## What you have to do
Could you transcribe all of the data exactly and skip any pictures?

## Recorded data
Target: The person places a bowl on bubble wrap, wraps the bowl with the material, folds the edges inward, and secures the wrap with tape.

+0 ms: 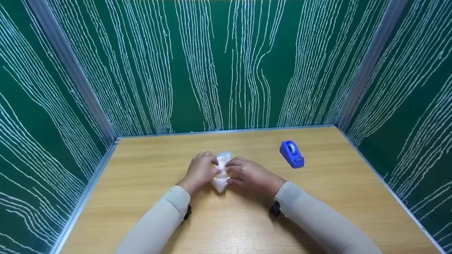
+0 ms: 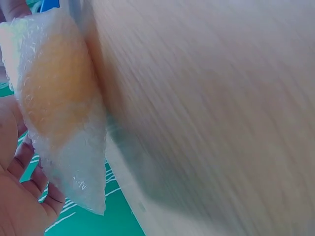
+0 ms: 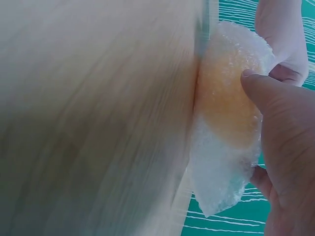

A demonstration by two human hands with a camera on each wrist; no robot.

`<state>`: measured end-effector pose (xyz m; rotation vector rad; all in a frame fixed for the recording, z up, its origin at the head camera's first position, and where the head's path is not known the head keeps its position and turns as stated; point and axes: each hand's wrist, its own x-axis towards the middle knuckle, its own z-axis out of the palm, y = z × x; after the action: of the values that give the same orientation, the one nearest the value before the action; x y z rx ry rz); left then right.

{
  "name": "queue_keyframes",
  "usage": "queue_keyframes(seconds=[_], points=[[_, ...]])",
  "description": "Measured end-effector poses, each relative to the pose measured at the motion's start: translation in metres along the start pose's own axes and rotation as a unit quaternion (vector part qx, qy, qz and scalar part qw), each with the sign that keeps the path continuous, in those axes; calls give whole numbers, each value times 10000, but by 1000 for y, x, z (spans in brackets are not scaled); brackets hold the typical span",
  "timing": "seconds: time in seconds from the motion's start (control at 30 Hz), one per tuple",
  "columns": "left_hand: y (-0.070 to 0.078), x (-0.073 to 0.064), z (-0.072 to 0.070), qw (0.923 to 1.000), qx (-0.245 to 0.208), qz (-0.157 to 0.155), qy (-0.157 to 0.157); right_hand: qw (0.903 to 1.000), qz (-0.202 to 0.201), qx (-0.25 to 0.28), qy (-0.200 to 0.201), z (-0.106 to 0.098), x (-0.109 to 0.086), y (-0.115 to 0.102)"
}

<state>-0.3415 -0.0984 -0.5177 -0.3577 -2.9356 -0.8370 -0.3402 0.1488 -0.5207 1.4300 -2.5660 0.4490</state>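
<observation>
An orange object sealed in bubble wrap (image 1: 220,176) lies on the table between two hands. Through the clear wrap (image 2: 61,88) only a blurred, rounded orange shape shows, so its kind is hidden. From the left, the left hand (image 1: 202,169) holds the bundle's edge with thumb and fingers. Opposite it, the right hand (image 1: 252,174) has curled fingers on the right edge. In the right wrist view, the right thumb (image 3: 266,91) presses on the wrap over the orange part, with a finger around the lower edge. Below the hands, the wrap tapers to a point.
A blue tape dispenser (image 1: 292,154) with a roll of tape stands to the right, beyond the right hand. The wooden table (image 1: 148,211) is bordered by green panels (image 1: 236,70) with white wavy lines at the back and both sides.
</observation>
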Motion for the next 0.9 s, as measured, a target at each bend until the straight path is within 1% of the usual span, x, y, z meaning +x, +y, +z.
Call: queue_keyframes(seconds=[0.13,0.3,0.37,0.43,0.5,0.57,0.67,0.7,0.8,0.9], points=[[-2,-1,0,9999,126,102,50,10000,-69,-35,15,1,0,-1],[-3,-3,-3,9991,255,341,47,9999,-108,-70,-65,4,0,0],[-4,-6,-5,9979,346,551,46,9999,-84,-76,-93,4,0,0],[-5,-10,-8,9954,449,845,10,9999,-68,-74,-126,4,0,0],[-7,-16,-13,9925,529,1095,-141,9998,-41,-62,-174,4,0,-1],[-8,-23,-19,9892,615,1270,-392,9997,13,-21,-227,3,0,-1],[-10,-32,-25,9835,822,1383,-825,9996,100,26,-279,2,-1,-2],[-10,-35,-26,9812,909,1429,-926,9995,127,38,-286,1,-2,-2],[-12,-40,-27,9752,1103,1601,-1058,9994,164,65,-295,1,-3,-2],[-13,-43,-25,9709,1244,1755,-1053,9995,151,100,-268,1,-3,-3]])
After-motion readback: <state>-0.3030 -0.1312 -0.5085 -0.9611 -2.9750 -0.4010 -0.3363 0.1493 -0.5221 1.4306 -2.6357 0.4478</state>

## Your response
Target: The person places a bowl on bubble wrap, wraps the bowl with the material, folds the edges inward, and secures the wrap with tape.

+0 ms: 
+0 ms: 
+0 ms: 

A demonstration by two human hands with a camera on each wrist; no robot.

`<state>`: measured end-effector pose (xyz m; rotation vector rad; all in a frame fixed for the recording, z up, its origin at the head camera's first position, and where the head's path is not known the head keeps its position and turns as stated; point and axes: each hand's wrist, its own x-axis towards the middle knuckle, its own z-axis out of the palm, y = z × x; after the action: of the values that give the same orientation, the one nearest the value before the action; x y z rx ry rz); left then right.

{
  "name": "queue_keyframes",
  "usage": "queue_keyframes(seconds=[_], points=[[_, ...]])",
  "description": "Measured end-effector poses, each relative to the pose measured at the motion's start: translation in metres along the start pose's own axes and rotation as a unit quaternion (vector part qx, qy, qz and scalar part qw), each with the sign that keeps the path continuous, in those axes; calls give whole numbers, each value times 10000, but by 1000 for y, x, z (spans in brackets are not scaled); brackets hold the typical span",
  "timing": "seconds: time in seconds from the motion's start (control at 30 Hz), one per tuple",
  "columns": "left_hand: y (-0.070 to 0.078), x (-0.073 to 0.064), z (-0.072 to 0.070), qw (0.923 to 1.000), qx (-0.245 to 0.208), qz (-0.157 to 0.155), qy (-0.157 to 0.157); right_hand: qw (0.903 to 1.000), qz (-0.202 to 0.201), qx (-0.25 to 0.28), qy (-0.200 to 0.201), z (-0.106 to 0.098), x (-0.109 to 0.086), y (-0.115 to 0.102)"
}

<state>-0.3415 -0.0984 -0.5177 -0.3577 -2.9356 -0.8370 -0.3402 0.1488 -0.5207 1.4300 -2.5660 0.4490</state>
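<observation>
An orange object sealed in bubble wrap (image 1: 220,176) lies on the table between two hands. Through the clear wrap (image 2: 61,88) only a blurred, rounded orange shape shows, so its kind is hidden. From the left, the left hand (image 1: 202,169) holds the bundle's edge with thumb and fingers. Opposite it, the right hand (image 1: 252,174) has curled fingers on the right edge. In the right wrist view, the right thumb (image 3: 266,91) presses on the wrap over the orange part, with a finger around the lower edge. Below the hands, the wrap tapers to a point.
A blue tape dispenser (image 1: 292,154) with a roll of tape stands to the right, beyond the right hand. The wooden table (image 1: 148,211) is bordered by green panels (image 1: 236,70) with white wavy lines at the back and both sides.
</observation>
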Motion for the next 0.9 s, as measured, a target at each bend until the straight path is within 1% of the usual span, x, y, z meaning +x, +y, +z.
Call: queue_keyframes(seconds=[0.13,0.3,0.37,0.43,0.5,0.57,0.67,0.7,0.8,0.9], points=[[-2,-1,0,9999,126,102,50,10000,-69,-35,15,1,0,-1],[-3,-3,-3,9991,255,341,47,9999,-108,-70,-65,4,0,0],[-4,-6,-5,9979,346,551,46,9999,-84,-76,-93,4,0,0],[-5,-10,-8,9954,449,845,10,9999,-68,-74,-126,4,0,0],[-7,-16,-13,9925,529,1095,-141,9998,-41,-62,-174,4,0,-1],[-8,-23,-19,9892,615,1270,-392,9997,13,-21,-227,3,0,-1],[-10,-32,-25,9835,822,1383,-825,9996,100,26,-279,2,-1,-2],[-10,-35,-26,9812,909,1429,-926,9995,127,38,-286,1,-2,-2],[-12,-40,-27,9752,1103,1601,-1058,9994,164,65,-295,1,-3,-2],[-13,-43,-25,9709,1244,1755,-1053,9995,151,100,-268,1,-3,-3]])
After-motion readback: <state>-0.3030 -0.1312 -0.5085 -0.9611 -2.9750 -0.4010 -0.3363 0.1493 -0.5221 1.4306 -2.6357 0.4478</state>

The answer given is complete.